**About this task**. From top to bottom, write out the listing exactly and skip every picture.
--------------------
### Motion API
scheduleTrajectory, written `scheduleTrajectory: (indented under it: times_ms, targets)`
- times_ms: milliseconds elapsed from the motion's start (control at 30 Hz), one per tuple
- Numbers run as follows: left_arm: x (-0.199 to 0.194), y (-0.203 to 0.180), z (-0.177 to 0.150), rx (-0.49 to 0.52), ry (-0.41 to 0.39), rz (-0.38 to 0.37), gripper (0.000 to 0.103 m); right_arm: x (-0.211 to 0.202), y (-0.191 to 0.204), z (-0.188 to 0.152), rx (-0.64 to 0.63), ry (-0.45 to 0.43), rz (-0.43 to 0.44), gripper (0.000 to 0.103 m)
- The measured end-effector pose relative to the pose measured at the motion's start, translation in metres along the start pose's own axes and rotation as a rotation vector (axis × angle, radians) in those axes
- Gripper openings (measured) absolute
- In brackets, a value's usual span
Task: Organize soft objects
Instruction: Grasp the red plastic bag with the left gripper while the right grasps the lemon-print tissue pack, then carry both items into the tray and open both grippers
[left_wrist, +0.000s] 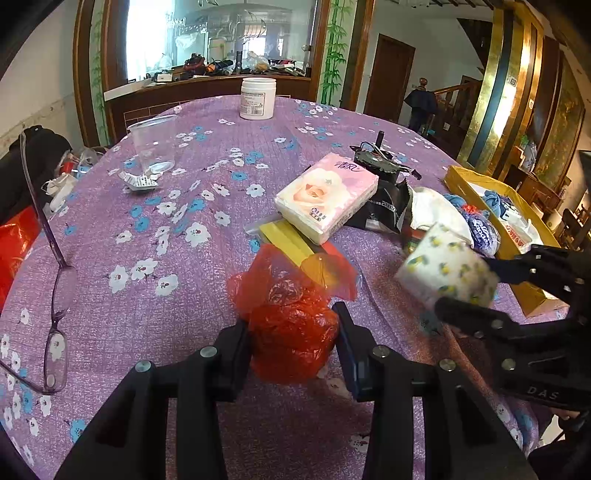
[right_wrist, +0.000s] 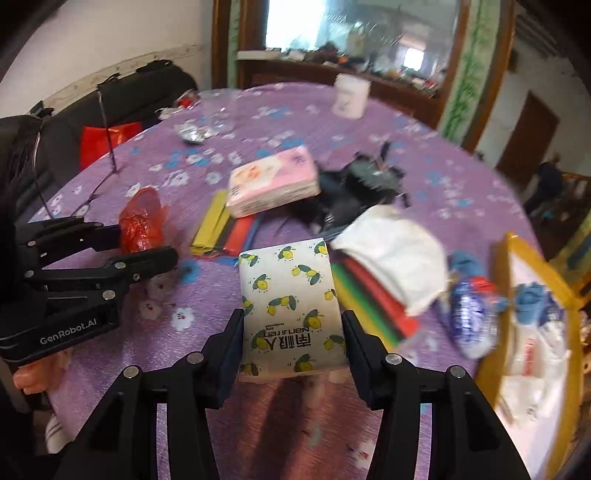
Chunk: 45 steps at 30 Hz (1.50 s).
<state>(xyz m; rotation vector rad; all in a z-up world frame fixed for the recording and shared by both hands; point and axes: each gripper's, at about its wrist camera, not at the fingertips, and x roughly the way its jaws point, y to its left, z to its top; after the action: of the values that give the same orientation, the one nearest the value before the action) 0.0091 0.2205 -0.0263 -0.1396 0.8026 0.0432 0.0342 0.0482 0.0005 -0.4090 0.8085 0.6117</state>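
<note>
Left gripper (left_wrist: 293, 345) pinching red plastic bag (left_wrist: 291, 325) | right gripper (right_wrist: 293, 341) clamping lemon-print tissue pack (right_wrist: 291, 306) | risk: slippery bag sliding free; pack crushed or clipping yellow box (right_wrist: 517, 254) rim

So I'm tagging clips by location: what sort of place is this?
Probably a home dining room: a round table under a floral tablecloth, a wooden staircase, and a cluttered sideboard below a large glass panel.

Two close wrist views, shared table (left_wrist: 221, 122)
</note>
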Motion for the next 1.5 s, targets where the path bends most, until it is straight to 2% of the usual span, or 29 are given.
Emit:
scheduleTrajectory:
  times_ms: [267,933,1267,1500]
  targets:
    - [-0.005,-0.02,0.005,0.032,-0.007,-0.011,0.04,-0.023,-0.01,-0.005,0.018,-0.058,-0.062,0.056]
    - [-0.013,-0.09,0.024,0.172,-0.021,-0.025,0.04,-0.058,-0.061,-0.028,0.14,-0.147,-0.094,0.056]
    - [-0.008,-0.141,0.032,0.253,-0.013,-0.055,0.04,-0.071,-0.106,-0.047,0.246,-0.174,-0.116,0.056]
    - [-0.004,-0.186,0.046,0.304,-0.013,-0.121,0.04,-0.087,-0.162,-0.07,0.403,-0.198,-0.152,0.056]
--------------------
**Written solution**.
### Motion API
scheduleTrajectory, written `scheduleTrajectory: (indented under it: times_ms, targets)`
- times_ms: milliseconds elapsed from the motion's start (control at 30 Hz), one per tuple
- Numbers run as follows: left_arm: x (-0.199 to 0.194), y (-0.203 to 0.180), z (-0.177 to 0.150), rx (-0.49 to 0.52), ry (-0.41 to 0.39), rz (-0.38 to 0.37), gripper (0.000 to 0.103 m); right_arm: x (-0.211 to 0.202), y (-0.191 to 0.204), z (-0.188 to 0.152), rx (-0.64 to 0.63), ry (-0.45 to 0.43), rz (-0.43 to 0.44), gripper (0.000 to 0.103 m)
- The measured end-effector pose relative to the pose measured at the motion's start, translation in metres along the start pose's own axes and rotation as a rotation vector (axis × angle, radians) in those axes
- Gripper openings (measured) absolute
- In brackets, a value's usual span
Task: Organize soft objects
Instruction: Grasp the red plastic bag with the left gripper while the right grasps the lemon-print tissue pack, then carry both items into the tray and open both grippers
[left_wrist, +0.000s] 
[right_wrist, +0.000s] 
Chunk: 45 steps at 30 Hz (1.50 s).
<state>(xyz m; rotation vector rad; all in a z-up world frame fixed for the recording and shared by both hands; point and axes: each gripper's, at about its wrist camera, not at the fingertips, and x roughly the way its jaws point, y to its left, z to its top; after the action: of the values that give the same orientation, the one nearest the value before the action) 0.0091 0.2205 -0.0263 -0.1396 0.8026 0.0432 0.0342 0.0482 0.0005 -0.4090 0.8085 0.6117</state>
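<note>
Left gripper (left_wrist: 293, 345) pinching red plastic bag (left_wrist: 291, 325) | right gripper (right_wrist: 293, 341) clamping lemon-print tissue pack (right_wrist: 291, 306) | risk: slippery bag sliding free; pack crushed or clipping yellow box (right_wrist: 517, 254) rim

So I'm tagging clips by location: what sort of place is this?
Probably a home dining room: a round table under a floral tablecloth, a wooden staircase, and a cluttered sideboard below a large glass panel.

Two close wrist views, shared table (left_wrist: 221, 122)
</note>
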Motion for the next 1.5 s, targets where the path bends most, until it is straight to 2% of the usual span, or 29 are given.
Emit:
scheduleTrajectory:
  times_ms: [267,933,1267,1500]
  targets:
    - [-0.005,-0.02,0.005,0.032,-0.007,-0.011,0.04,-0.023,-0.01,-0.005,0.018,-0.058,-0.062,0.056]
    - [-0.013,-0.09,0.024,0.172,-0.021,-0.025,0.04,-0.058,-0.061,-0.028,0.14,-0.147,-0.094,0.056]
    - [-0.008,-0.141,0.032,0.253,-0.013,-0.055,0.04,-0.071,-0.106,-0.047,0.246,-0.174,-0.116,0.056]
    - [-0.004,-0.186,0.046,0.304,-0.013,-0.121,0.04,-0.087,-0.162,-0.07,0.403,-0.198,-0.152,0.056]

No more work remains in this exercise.